The Canadian poet Anne Carson’s brother Michael died in Copenhagen, Denmark in the year 2000, some 22 years after he had left Canada to avoid going to jail (what for remains unsaid, but he seems to have been involved in dealing drugs). During this time, he had little contact with his sister or their mother: a few laconic postcards, a single letter, at most half a dozen telephone calls to his sister. At the time of their mother’s death, three years before Michael’s death, she had not received a letter from him in seven years, and had started to think he was dead: “When I pray for him nothing comes back”. Carson and her mother stop talking about him. When he calls some six months after the mother’s death, he has, Carson says, nothing to say. His name was Michael, but she tells us that he changed it (his family name at least, it seems). What his new name was remains unsaid.

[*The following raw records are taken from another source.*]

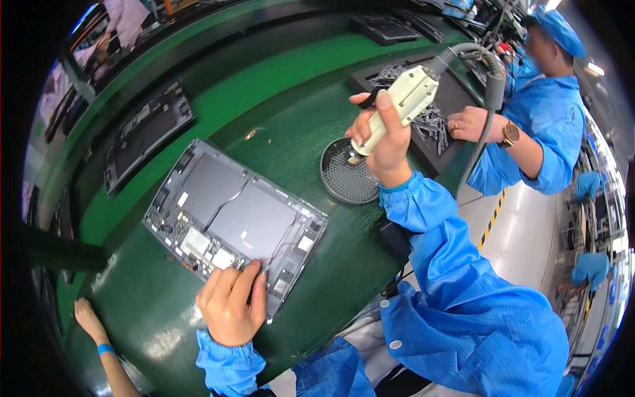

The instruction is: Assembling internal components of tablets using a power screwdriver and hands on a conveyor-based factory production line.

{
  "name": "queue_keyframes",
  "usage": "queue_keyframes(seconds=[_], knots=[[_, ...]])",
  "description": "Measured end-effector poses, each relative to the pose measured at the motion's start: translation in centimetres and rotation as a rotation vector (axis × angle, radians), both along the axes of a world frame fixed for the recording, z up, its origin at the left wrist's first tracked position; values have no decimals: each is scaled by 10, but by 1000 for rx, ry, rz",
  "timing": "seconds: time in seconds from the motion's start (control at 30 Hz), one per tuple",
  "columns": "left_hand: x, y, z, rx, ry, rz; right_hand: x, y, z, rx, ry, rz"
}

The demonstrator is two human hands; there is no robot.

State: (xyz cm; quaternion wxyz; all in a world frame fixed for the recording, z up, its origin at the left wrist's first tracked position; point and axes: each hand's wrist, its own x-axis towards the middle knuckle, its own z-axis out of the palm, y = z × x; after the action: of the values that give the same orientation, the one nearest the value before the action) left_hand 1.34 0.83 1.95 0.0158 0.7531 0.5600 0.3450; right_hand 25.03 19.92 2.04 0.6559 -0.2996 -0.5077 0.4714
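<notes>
An opened thin device like a tablet or laptop base [258,208] lies tilted on the green bench, its dark battery panels and circuit board exposed. My left hand [231,306] rests at its near edge, fingers curled and pinched together over the inner parts; what they grip, if anything, is hidden. In my right hand [391,149] is a cream electric screwdriver [409,96] with a grey cable [486,129]. Its lower end points into a round black dish [344,180] with a gridded bottom, right of the device; the bit itself is hard to make out.
Beyond the dish, a dark tray [453,149] holds many small metal parts, and a co-worker's hand [468,124] reaches to it. Another opened device [149,135] lies on the far left strip. Another person's bare arm [96,327] with a blue wristband enters at lower left.
</notes>
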Motion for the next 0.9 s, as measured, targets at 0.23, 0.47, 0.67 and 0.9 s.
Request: queue_keyframes(seconds=[0.23,0.47,0.67,0.9], knots=[[-12,5,-15,82,-153,-7,14,-21,19,27,218,176],[-22,-1,-22,99,-187,14,-68,-112,21,36,172,751],[-23,0,-22,107,-152,-4,-85,-131,21,19,-145,918],[-25,-2,-27,99,-156,-2,-94,-136,16,41,-143,857]])
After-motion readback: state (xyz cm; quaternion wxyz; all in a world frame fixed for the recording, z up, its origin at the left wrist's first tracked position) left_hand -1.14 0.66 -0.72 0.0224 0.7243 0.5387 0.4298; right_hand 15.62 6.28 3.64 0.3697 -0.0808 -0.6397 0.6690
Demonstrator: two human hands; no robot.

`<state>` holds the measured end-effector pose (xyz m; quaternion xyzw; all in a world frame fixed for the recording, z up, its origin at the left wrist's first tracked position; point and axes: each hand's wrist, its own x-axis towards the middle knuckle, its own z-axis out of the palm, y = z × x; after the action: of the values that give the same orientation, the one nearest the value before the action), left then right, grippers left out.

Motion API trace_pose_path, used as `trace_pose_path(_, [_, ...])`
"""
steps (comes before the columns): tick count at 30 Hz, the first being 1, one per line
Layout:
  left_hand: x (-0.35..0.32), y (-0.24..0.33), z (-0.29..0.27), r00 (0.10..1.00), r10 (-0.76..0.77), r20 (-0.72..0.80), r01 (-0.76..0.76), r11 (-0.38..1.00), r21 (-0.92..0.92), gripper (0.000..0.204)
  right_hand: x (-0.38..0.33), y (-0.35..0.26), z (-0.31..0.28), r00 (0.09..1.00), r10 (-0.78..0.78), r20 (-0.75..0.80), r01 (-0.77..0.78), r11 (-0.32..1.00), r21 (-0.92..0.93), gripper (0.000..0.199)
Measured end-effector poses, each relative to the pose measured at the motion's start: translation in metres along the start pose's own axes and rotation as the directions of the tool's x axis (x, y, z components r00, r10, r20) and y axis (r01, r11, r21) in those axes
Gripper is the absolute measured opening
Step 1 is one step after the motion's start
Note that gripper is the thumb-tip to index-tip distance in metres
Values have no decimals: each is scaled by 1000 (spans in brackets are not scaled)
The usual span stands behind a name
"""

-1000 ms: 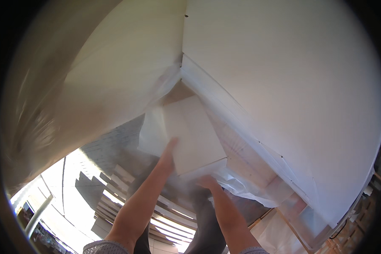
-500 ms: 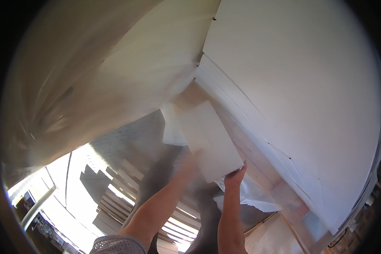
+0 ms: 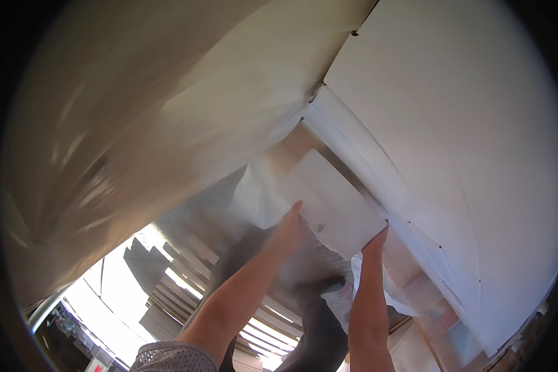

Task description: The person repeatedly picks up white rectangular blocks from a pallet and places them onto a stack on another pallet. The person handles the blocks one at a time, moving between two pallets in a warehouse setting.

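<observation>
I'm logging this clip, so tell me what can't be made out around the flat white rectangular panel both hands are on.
Head view only:
- Flat white rectangular panel: its upper end is lost between large white sheets; material unclear.
- Left hand: blurred, so its grip is unclear.
- Right hand: fingertips hidden behind the panel's edge.
- Dark shapes between the forearms: blurred, unidentifiable.

A slatted wooden floor — sunlit boards with dark gaps — lies below; crumpled white plastic sheeting rests on it (edges blurred).
</observation>
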<state>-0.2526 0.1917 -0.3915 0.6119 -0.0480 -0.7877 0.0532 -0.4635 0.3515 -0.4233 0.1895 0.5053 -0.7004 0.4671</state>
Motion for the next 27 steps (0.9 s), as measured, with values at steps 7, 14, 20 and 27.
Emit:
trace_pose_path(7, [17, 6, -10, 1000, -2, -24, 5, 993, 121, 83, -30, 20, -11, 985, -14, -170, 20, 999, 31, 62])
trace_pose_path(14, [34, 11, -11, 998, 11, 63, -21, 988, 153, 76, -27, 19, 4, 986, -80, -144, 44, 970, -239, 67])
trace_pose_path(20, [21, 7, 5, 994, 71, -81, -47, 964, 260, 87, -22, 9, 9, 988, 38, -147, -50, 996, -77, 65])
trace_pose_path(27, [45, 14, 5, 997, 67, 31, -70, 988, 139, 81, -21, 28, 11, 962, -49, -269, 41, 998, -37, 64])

Carson learned of her brother’s death two weeks after it happened, when his widow found her phone number among his papers. Carson then travelled to Denmark, met the widow, learned that his ashes were scattered at sea near Helsinor castle. From his widow she received a translation of the text of the funerary service, of the priest’s speech and of the widow’s words, as well as diaries and photographs. Carson then created an epitaph, she says, in the form of a book, consisting of a word-by-word translation/ interpretation of a poem by Catullus on the death of his brother (poem 101). The lexical entries filled the left-hand pages, while the facing pages contained memories, reflections, fragments of letters, photographs and other materials. In an interview earlier this year with The Irish Times, Carson explains that she met a German publisher of art books who proposed to release a facsimile copy of it. Nothing came of it, however, and she only recovered the manuscript three years later, in what must have been 2004 or thereabouts. Nox, the book published by New Directions in 2010 and whose cover is shown above left, is, Carson says, a replica of that original book, or at least, “as close as we could get”: an accordion-like assemblage of text and photographs.
Nox was well received when it was published last year – see for instance these reviews by Meghan O’Rourke in The New Yorker and by Andrew Motion in The Guardian – but it doesn’t really do it for me, and this, not least because of the utter disconnect between the format of the book and its very contents. Indeed, there could hardly be a greater discrepancy between the weight and voluminousness of the book itself, on the one hand, and the lightness or emptiness of its contents, on the other. The accordion-like text comes in a cardboard box: the entire object weighs a total of 1.2 kg. Of course, one could say that it’s more than just a book, that it’s the book as artefact or as object. And Carson is certainly entitled to take pleasure in the fact that it is “un-Kindle-isable”, as she said in the above interview. But that in itself doesn’t make for a good book.
Catullus wrote poem 101 for his late brother he had not seen in many years, and he too travelled far to visit his grave. It’s striking that such a short poem – a mere ten lines! – could be at the very core of this weighty object. I liked Carson’s idea of creating a lexical entry for each word of the poem and providing a translation and some context, always related to nox itself, the night. Catullus’s poem is dissected, disassembled and enlarged under Carson’s microscope, as it were, but the trouble is that there is nothing there. Like Nox, Catullus’s poem 101 revolves around an absence, a void that has only been made larger by time and space. However, Catullus, despite the concision of his poem, manages to open it up by concentrating on the funerary service itself, and thus his nameless brother can stand for any dead brother, any funeral rite. Carson, by contrast, in attempting to provide some fragments of her brother’s life, merely highlights her very real ignorance of his inexistent life, as it were. I realize that this is precisely in part about the difficulty or impossibility of knowing someone else, yet here this is all I get out of it: the sense that she really does not know who or what she is writing about. Neither the extracts from his letters or diaries nor the photographs can fill that void, and neither can the weight of the book itself.